Marjorie Hinds, bénévole de longue date qui a été témoin de la croissance du centre pendant deux décennies, ne pouvait cacher son émotion. « Quand j’ai commencé, nous opérions depuis un garage. Aujourd’hui, nous avons des donateurs corporatifs et des représentants municipaux qui reconnaissent notre valeur. C’est du progrès. »
En observant un jeune raton laveur explorer prudemment son enclos temporaire, sa patte blessée soigneusement bandée, l’impact réel du don est devenu évident. Chaque sac de nourriture spécialisée représente une chance supplémentaire pour ces animaux de retourner dans la nature.
Le Centre de la faune d’Ottawa prévoit de relâcher plus de 60% de leurs patients actuels dans des habitats appropriés plus tard cet été. Ce taux de réussite, impressionnant selon toute norme, pourrait s’améliorer grâce à la sécurité nutritionnelle que ce don procure.
Priya Sharma, résidente de la ville, s’est arrêtée au centre avec ses deux enfants pour assister au don. « Nous avons trouvé une mésange blessée dans notre jardin le mois dernier et l’avons amenée ici, » m’a-t-elle confié. « Les enfants ont été stupéfaits par les soins qu’elle a reçus. Maintenant, ils sont des champions de la faune. »
Ces expériences transformatrices mettent en évidence le double rôle des centres en tant qu’installations de réhabilitation et éducateurs communautaires. Chaque interaction avec un animal devient une opportunité de favoriser une plus grande intendance environnementale.

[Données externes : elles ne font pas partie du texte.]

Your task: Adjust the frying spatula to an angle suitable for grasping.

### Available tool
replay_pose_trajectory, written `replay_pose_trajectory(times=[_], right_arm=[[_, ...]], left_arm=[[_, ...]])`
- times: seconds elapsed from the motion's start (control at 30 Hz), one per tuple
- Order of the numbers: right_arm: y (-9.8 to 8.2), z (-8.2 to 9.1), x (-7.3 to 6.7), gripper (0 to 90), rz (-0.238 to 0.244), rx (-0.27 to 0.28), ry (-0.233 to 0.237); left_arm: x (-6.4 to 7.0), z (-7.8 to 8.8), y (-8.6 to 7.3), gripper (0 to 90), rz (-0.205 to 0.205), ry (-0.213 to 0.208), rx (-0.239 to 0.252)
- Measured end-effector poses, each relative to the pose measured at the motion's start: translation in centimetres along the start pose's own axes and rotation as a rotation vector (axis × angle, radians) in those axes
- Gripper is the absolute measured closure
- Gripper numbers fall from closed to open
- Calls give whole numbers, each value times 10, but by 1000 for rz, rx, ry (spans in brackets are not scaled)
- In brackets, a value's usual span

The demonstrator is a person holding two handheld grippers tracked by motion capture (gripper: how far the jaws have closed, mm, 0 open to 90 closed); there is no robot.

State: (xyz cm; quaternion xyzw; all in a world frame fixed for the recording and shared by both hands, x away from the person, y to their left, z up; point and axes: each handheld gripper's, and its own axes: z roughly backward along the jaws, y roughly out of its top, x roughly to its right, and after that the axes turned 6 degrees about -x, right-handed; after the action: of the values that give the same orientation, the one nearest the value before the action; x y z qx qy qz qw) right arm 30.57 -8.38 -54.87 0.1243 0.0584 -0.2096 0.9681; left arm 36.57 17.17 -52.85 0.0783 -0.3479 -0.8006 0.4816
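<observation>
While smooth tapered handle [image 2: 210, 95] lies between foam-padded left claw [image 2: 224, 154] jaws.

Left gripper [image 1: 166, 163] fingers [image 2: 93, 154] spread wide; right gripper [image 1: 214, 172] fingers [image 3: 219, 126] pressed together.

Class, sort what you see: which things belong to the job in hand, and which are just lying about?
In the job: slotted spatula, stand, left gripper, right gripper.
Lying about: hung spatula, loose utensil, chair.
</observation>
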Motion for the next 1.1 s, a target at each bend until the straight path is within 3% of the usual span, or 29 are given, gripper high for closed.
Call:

Alors que le dernier des dons était entreposé, DuBreuil a réfléchi à ce qui vient ensuite. « Ce cadeau incroyable nous donne une marge de manœuvre, mais la réhabilitation de la faune nécessite un soutien continu. Nous espérons que cela inspirera d’autres à contribuer, que ce soit par des dons, du bénévolat, ou simplement en étant plus conscients de leur impact sur la faune urbaine. »
Pour les ratons laveurs, écureuils, oiseaux et autres créatures actuellement pris en charge, de telles considérations philosophiques importent peu. Leurs besoins immédiats – nourriture, abri et attention médicale – sont ce qui compte. Grâce au don record d’aujourd’hui, ces besoins seront satisfaits, un repas soigneusement mesuré à la fois.